On feather-light feet, I push my door open and move toward theirs, finding their door cracked ajar.
Inside, I see Ms. Rinaldi cursing under her breath as she glowers at Stella, who lies asleep with her headphones clamped over her ears.
Anna’s in her bed opposite Stella’s, curled in her blanket with her own headphones on, both starkly oblivious to the looming presence in the room.
My mother must have put headphones on them to shield them from the party noise downstairs, but that only leaves Stella vulnerable to the mad woman in her room.
“Devil child… because if you, I’m as good as dead. But if the Capo dei Capi thinks he can kill me without me taking one of his own, he’s dead wrong,” the nanny mutters, eyes landing on a pillow that Stella must have pushed to the floor.
I feel my soul constrict with every move that she makes.
She’s going to kill my sister. She’s going to take Stella from me. And I’m going to watch it happen.
My hands push the door farther open, my body frozen, my heart hammering. And then I see it. One of Stella’s daggers on her dresser, Dom’s present for her eighth birthday last year.
“Let them mourn you before my family ever mourns me,” Ms. Rinaldi spits with a menacing look in her eyes.
As she walks closer to Stella’s bed, my fear rises tenfold. I feel it crippling me, freezing me in place. I want to move, but I can’t. I want to shout, but nothing comes out.
Hot tears begin to blind me as she takes another step closer to my sister—my best friend. She’s going to kill her. And I can’t move. I can’t move. Please, God, make me move. And just as my crippling fear becomes too much to bear, I hear a soothing voice whisper in my ear.
‘She’s going to kill Stella.’ I nod in reply, my entire body shaking manically. ‘I can help you. Let me help you.’
Tears burn my cheeks, watching the scene before me play in slow motion.
When I beg the voice to keep Stella safe, the world around me fades in an instant.
It all goes black. As if someone had pulled me out of this nightmare and taken over my body and mind, leaving me in the sweet darkness of an abyss.
For what feels like just a blink of an eye, I don’t feel fear anymore.
No suffering. No pain. I can breathe again. I feel safe.
When the light begins to trickle back, I force myself to open my eyes and confront an entirely different nightmare.
Only this one is of my making. Ms. Rinaldi lies at my feet, a lifeless heap, her face frozen in terror.
As my eyes take in every cut and slice all over her body, they finally drift to the dagger clutched in my blood-stained hand.
That’s when I realize that Ms.
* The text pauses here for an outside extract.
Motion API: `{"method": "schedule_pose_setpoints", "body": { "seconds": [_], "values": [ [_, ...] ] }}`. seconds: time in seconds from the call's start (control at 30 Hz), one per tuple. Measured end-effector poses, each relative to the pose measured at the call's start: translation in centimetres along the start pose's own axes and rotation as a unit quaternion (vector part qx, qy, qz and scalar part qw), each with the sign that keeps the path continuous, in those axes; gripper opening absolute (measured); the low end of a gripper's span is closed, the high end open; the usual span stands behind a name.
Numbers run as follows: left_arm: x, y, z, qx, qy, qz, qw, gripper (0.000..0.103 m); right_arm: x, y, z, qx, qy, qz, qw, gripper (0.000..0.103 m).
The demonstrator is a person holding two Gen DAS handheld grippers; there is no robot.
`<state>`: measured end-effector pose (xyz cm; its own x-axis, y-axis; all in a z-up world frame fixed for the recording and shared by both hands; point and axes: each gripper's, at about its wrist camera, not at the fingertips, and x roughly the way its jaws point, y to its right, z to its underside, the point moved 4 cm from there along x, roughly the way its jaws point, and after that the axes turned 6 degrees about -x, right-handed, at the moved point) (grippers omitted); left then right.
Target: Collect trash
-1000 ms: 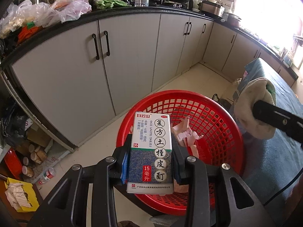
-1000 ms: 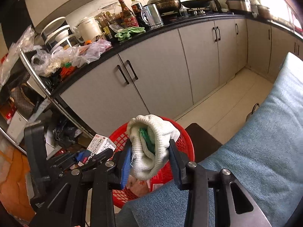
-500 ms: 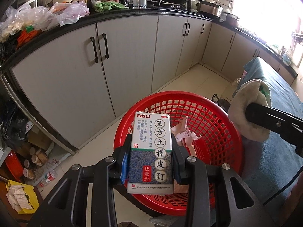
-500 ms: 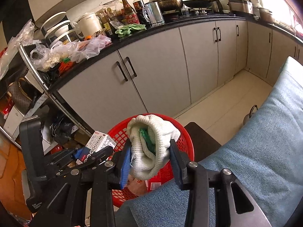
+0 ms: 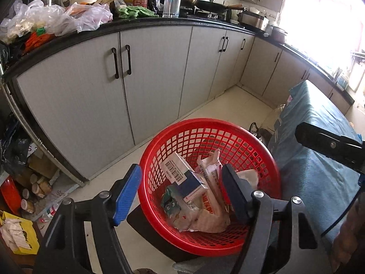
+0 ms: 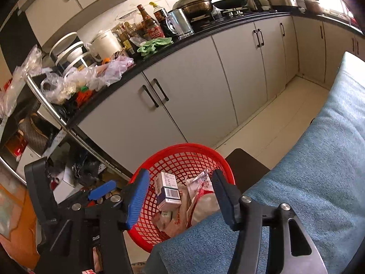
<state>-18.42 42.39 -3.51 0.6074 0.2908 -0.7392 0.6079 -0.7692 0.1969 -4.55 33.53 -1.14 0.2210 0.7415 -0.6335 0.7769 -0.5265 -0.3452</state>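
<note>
A red mesh basket [image 5: 205, 123] [image 6: 182, 147] stands on a dark stool. In it lie a white and blue medicine box [image 5: 182, 175] [image 6: 167, 191], crumpled wrappers [image 5: 212, 205] and a pale knitted glove [image 5: 249, 175] [image 6: 205, 205], half hidden by a finger. My left gripper [image 5: 181, 182] hangs over the basket with its jaws opening and nothing between the pads. My right gripper [image 6: 180, 178] is also above the basket, jaws opening and empty; its black arm [image 5: 330, 146] shows at the right of the left wrist view.
A table under blue cloth [image 5: 319, 182] [image 6: 319, 171] adjoins the basket on the right. Grey cabinets [image 5: 148, 80] under a cluttered black counter run behind. Jars, bags and a yellow packet [image 5: 20, 235] crowd the floor at left. Pale tiles [image 5: 239, 105] lie between.
The left jaws have spread and the medicine box has dropped into the basket. The right jaws have spread too, and the glove has fallen from them into the basket.
</note>
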Motion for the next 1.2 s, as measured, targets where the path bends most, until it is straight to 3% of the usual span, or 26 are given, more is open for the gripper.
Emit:
{"method": "schedule_pose_setpoints", "body": {
  "seconds": [0.17,0.33,0.47,0.57,0.87,1.1,1.2],
  "values": [
    [-2.1,-0.3,-0.3,0.007,0.034,-0.023,0.9991,0.073,-0.5,0.2,-0.1,0.007,0.012,0.012,1.0,0.064],
    [-6.0,-0.4,-0.9,0.026,0.108,-0.076,0.9909,0.09,-1.4,-0.4,0.0,-0.011,0.023,0.047,0.999,0.064],
    [-10.0,0.1,-1.0,0.04,0.19,-0.107,0.9751,0.102,-3.2,-0.7,1.3,-0.007,0.024,0.058,0.998,0.064],
    [-12.8,0.8,-0.9,0.035,0.235,-0.118,0.9642,0.103,-5.5,-1.4,2.3,-0.005,0.034,0.053,0.998,0.065],
    [-18.9,1.3,0.3,0.006,0.299,-0.165,0.9399,0.103,-13.2,-3.2,6.2,-0.012,0.08,0.075,0.994,0.071],
    [-22.4,1.1,1.9,-0.027,0.34,-0.139,0.9296,0.103,-16.7,-3.5,9.8,0.003,0.099,0.113,0.989,0.072],
    [-23.1,1.1,2.4,-0.039,0.338,-0.124,0.9323,0.103,-18.0,-3.5,11.2,0.02,0.106,0.109,0.988,0.072]
  ]
}}
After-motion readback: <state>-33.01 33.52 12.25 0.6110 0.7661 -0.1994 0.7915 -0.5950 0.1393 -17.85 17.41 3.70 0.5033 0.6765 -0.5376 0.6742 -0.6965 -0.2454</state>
Rinaldi isn’t the only one covered in her blood—I’m drenched from head to toe in it.
Still, I don’t have time to fully process what I’ve done when the door bursts open and my father, Vincent, steps in, probably checking on the girls.
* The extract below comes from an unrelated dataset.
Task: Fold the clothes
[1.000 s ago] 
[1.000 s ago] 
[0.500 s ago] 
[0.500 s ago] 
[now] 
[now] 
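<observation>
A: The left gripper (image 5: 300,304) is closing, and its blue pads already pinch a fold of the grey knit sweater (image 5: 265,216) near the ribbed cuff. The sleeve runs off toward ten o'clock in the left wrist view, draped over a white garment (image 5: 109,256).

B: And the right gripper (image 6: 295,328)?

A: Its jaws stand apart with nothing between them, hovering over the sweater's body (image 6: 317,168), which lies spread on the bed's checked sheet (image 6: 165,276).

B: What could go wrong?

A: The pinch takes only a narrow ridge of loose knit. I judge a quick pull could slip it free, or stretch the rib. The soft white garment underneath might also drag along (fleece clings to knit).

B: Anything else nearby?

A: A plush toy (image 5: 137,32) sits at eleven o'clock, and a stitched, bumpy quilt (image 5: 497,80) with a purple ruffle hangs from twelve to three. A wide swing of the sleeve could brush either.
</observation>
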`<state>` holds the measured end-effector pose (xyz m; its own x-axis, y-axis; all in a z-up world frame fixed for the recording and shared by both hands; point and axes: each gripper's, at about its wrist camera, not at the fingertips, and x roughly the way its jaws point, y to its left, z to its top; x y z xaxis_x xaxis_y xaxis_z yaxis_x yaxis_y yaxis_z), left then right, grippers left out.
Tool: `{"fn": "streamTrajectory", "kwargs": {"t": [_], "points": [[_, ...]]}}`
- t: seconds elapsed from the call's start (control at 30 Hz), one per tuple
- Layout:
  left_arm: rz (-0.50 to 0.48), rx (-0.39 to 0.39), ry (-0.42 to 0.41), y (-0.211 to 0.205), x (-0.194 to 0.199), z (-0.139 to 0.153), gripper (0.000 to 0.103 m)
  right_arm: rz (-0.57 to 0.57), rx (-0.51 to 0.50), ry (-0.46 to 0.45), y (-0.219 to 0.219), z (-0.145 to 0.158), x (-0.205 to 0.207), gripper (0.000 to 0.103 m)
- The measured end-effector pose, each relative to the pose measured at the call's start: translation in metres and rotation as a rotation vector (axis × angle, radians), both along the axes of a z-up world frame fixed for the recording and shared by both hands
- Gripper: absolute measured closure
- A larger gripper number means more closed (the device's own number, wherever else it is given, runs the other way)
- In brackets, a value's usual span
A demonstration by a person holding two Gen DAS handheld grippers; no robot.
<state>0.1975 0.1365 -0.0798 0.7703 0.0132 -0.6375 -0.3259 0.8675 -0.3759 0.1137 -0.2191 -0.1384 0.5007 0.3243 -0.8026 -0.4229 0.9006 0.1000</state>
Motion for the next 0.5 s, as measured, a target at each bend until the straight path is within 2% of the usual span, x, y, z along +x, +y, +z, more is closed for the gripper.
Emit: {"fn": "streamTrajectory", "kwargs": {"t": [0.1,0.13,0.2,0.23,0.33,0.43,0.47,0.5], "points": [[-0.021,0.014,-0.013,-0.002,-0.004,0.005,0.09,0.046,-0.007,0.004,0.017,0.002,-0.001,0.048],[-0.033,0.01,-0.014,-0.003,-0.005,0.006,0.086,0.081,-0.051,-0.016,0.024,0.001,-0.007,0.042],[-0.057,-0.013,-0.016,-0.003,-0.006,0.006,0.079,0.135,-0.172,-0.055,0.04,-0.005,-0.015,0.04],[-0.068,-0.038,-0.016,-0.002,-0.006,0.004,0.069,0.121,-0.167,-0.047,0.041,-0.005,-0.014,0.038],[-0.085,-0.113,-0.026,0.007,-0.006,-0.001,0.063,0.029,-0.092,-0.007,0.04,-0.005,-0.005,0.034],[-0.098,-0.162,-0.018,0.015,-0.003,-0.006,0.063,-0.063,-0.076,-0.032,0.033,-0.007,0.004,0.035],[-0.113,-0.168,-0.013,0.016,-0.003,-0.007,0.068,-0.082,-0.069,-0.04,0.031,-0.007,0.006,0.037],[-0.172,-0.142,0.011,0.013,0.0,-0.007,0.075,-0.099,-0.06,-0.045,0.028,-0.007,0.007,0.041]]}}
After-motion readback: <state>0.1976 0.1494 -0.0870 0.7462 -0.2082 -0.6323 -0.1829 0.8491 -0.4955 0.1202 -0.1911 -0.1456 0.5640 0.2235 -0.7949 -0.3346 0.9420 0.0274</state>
He looks at me, then to the dead nanny lying just a few inches away from me.
He doesn’t say anything as he quickly steps over the bloody corpse to check on my sisters, still asleep and safe in their beds.
Once he ensures they haven’t been harmed, he turns to focus on me.
“Marcello?” he asks, his voice taut and eyes wide as they take in the scene. “Why… why are you smiling, son?”
And that’s when I feel it, too—I am smiling, wide and unapologetic.
I’m smiling because I didn’t freeze this time.
I didn’t let fear take over me. The voice helped me.
It helped me to protect my beloved sister.
To make sure that no harm would fall on any of my siblings.
Just like I promised Jude I would. I kept my promise.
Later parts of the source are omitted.